Here is the output for two DNA sequences:

alignment

This visual displays exactly how the two sequences are aligned from the algorithm where the green, darker red, and lighter red backgrounds represent matches, deletions/insertions, and substitutions respectively.

Color Chain

The next step was to create a visual for very long sequences- something that would be easier to look at rather than the detailed alignment visual.Some genes are only a couple hundred bases long, but most genes are thousands and thousands of bases long. I found an interesting example of alignment visualization for the human genotype compared to other primates. They used chains of colors with different percentage values to measure the percentage of difference in each 500,000 bases of the genomes. I decided to create a similar visual at a smaller scale.
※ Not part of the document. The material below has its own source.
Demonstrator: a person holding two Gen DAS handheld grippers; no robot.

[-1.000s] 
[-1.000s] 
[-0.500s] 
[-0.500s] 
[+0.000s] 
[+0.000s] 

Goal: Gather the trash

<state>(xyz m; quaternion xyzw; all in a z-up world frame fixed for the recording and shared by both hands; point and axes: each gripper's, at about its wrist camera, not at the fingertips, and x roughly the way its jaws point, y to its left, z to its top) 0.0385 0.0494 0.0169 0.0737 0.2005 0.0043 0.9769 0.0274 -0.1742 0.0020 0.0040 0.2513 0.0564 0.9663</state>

For shorter sequences that are less than 10,000 bases, the sequences are analyzed in groupings of 100. For longer sequences that are more than 10,000 bases, the sequences are analyzed in groupings of 1000. One disk is generated for each chunk and is colored according to the percent similar bases it has with the reference sequence. The following scale represents the percentage of similarity and its corresponding color value:

scale

The first step was to make the longer string the same length as the shorter string:

samelength[{a_, b_}] := 
 If[StringLength[a] > 
   StringLength[b], {StringTake[a, StringLength[b]], b}, {a, 
   StringTake[b, StringLength[a]]}]

Next, I calculated the number of similar bases:

basecount[{a_, b_}] := 
 If[StringLength[b] < 10000, 
  samebase[First@#, #[[2]]] & /@ split[samelength[{a, b}]], 
  Round /@ (Divide[#, 10] & /@ (samebase[First@#, #[[2]]] & /@ 
       split[samelength[{a, b}]]))]

The color chain is generated as a table of colored disks from the redgreen association:

colormap[{a_, b_}] := 
 Graphics@Table[
   Style[Disk[{n, 0}, 
     StringLength[a]/5000], (redgreen /@ basecount[{a, b}])[[n]]], {n,
     1, Length@(redgreen /@ basecount[{a, b}]), 1}]

This association assigns each numerical value 1-100 to a color from red to green:

redgreen = 
 Join[AssociationThread[
   Range[0, 49] -> Reverse@Table[Darker[Red, n], {n, 0, .49, 0.01}]], 
  AssociationThread[
   Range[50, 74] -> Table[Hue[n], {n, 0, .36, 0.015}]], 
  AssociationThread[
   Range[75, 100] -> Table[Darker[Green, n], {n, 0, .75, .03}]]]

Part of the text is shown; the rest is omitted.